▶ TASK BRIEF
Among the lines below, keep only those from the one containing "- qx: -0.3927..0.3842" through the one containing "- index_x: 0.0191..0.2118", and reproduce them exactly.

Stored data entries:
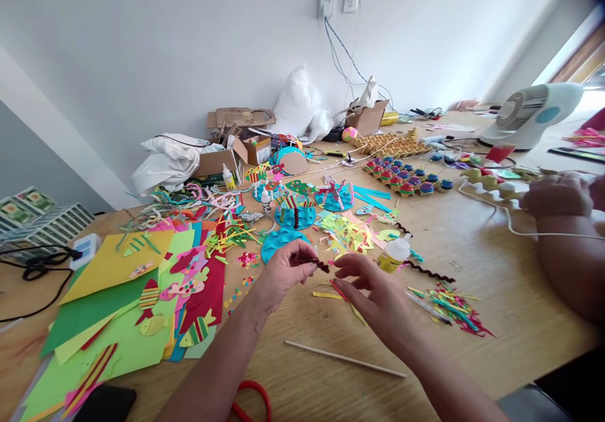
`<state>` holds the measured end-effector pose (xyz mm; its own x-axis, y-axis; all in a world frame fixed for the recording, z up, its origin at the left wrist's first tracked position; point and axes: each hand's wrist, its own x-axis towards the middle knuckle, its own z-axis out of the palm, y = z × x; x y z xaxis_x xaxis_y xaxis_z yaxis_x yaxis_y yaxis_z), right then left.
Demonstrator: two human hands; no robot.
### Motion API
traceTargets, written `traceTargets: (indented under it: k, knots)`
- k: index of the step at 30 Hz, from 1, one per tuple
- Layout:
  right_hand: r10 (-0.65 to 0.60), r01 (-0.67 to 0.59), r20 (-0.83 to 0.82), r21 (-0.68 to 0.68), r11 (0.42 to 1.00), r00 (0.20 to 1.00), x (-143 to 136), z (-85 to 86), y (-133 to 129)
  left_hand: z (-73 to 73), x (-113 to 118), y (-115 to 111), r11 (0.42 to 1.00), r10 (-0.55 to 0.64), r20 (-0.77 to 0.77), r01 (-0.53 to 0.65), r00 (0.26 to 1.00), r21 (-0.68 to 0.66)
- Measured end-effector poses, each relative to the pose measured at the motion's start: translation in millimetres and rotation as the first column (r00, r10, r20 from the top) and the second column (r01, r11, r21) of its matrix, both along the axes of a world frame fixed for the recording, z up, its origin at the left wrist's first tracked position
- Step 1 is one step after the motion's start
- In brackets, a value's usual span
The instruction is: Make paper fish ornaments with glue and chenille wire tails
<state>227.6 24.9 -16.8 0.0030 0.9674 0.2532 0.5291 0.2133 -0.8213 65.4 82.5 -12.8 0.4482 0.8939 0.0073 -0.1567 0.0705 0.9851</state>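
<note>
Twisted dark-brown pipe cleaner (317, 262) sits pinched between my left hand (286, 269) thumb and fingertips, held just above the wooden table (472, 245). My right hand (373, 299) hovers just beside it, fingers loosely spread and holding nothing. Under both hands lies a bare patch of wood, bounded by the stack of coloured paper sheets (123, 308) on the left, a thin wooden stick (345, 359) towards me, a white glue bottle with yellow label (393, 254) and a heap of paper scraps (451, 308) on the right. Another person's hand (558, 196) rests near the far right edge.
</note>
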Motion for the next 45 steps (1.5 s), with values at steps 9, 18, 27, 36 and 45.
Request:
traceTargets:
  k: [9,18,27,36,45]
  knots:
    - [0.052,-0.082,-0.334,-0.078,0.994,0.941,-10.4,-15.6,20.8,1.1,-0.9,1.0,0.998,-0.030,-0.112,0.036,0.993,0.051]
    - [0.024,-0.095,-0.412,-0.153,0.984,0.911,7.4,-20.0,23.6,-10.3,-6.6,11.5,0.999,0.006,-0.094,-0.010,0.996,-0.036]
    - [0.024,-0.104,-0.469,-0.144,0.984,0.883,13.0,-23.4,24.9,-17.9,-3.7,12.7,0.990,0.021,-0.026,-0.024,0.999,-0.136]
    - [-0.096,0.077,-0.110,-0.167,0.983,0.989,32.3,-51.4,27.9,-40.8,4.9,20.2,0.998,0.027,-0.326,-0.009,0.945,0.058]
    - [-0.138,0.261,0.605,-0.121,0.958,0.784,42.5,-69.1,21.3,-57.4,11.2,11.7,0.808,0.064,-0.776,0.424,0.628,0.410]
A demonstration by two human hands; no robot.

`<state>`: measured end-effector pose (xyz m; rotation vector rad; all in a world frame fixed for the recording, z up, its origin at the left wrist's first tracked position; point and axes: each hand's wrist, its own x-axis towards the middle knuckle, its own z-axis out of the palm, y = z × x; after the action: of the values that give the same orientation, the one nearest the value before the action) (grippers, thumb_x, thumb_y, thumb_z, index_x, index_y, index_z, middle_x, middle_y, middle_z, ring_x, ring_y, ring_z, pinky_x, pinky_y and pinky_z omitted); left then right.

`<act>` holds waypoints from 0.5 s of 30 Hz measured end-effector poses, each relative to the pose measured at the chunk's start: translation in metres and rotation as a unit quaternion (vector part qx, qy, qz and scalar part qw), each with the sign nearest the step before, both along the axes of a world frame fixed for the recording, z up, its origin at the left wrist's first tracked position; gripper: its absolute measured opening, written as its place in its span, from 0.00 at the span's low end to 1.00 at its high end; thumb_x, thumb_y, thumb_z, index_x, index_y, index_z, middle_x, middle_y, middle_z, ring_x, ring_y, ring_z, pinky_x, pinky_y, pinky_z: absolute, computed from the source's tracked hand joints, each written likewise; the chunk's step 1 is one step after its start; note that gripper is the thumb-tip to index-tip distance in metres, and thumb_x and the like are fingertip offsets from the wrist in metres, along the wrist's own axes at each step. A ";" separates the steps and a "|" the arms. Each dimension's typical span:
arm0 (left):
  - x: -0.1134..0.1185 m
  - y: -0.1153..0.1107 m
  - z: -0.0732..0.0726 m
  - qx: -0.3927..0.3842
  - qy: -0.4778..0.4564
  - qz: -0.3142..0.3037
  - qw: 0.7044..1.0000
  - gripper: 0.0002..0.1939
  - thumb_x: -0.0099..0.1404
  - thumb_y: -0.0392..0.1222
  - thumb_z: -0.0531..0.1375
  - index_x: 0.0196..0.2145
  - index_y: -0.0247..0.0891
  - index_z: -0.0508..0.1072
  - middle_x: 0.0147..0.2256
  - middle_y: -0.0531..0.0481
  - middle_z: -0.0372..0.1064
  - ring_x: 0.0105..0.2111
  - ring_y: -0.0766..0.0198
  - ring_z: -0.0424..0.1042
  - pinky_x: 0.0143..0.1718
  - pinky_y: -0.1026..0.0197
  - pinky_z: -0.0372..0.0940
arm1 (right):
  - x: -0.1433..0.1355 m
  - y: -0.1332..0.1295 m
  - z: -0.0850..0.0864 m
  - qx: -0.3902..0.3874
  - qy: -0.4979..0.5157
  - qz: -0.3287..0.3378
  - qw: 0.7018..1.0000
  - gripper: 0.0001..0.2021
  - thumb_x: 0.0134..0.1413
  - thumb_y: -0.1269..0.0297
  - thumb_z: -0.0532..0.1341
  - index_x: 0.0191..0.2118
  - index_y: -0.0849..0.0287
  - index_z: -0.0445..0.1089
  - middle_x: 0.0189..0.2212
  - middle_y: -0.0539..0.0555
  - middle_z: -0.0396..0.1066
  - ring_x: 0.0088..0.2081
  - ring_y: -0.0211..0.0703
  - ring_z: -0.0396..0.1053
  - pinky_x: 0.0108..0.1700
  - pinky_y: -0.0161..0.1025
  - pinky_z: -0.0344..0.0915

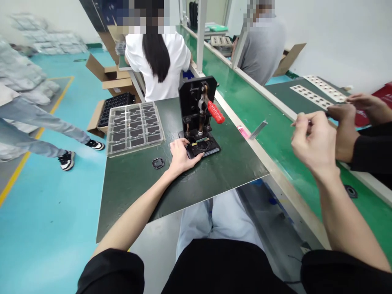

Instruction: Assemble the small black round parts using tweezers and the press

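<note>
My left hand (181,158) grips the near left corner of the base of a black hand press (196,106) with a red lever handle (216,112). Its fingers lie along the base's left side, the thumb along the front edge. A dark round piece sits in the fixture (200,145) under the press head. Left of this hand, a black ring-shaped part (158,163) lies on the dark green tabletop (131,183). My right hand (315,141) is raised above the green conveyor belt, its fingers closed in a pinch; what they hold, if anything, is hidden.
A clear compartment tray (134,128) of dark parts stands at the table's left. The conveyor belt (245,98) runs along the right, with another black part (350,191) on it. A co-worker's hands (352,114) are close beyond my right hand. Boxes (116,81) stand behind.
</note>
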<state>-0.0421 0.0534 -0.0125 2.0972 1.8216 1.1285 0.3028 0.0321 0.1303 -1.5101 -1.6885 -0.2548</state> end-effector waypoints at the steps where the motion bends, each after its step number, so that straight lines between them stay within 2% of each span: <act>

▶ RESULT BELOW
  - qx: -0.3927..0.3842
  - qy: -0.4778..0.4564
  - qz: -0.3142..0.3037
  - qw: 0.7044..1.0000
  - gripper: 0.0002..0.1939
  - thumb_x: -0.0099..0.1404
  - thumb_y: -0.0392..0.1222
  - thumb_z: -0.0531..0.1375
  - index_x: 0.0196..0.2145
  - index_y: -0.0247..0.0891
  - index_z: -0.0508..0.1072
  - middle_x: 0.0147..0.2256
  - middle_y: -0.0531..0.0481
  - middle_z: -0.0372..0.1064
  - ring_x: 0.0105..0.2111
  - ring_y: -0.0766..0.0198
  - ring_z: -0.0424..0.1042
  - pinky_x: 0.0143..0.1718
  - pinky_y: -0.1026..0.0197
  - pinky_z: -0.0372..0.0940
arm1 (right):
  - x: -0.1433..0.1355 m
  - y: -0.1332..0.1295 m
  - z: -0.0850..0.0864 m
  - qx: -0.3902..0.3874
  - qy: -0.4979..0.5157
  - qz: -0.3287..0.3378
  - qw: 0.7018..1.0000
  - gripper: 0.0001..0.2021
  - thumb_x: 0.0134..0.1413
  - thumb_y: -0.1269..0.0297
  - thumb_z: -0.0532..0.1341
  - index_x: 0.0191..0.2118

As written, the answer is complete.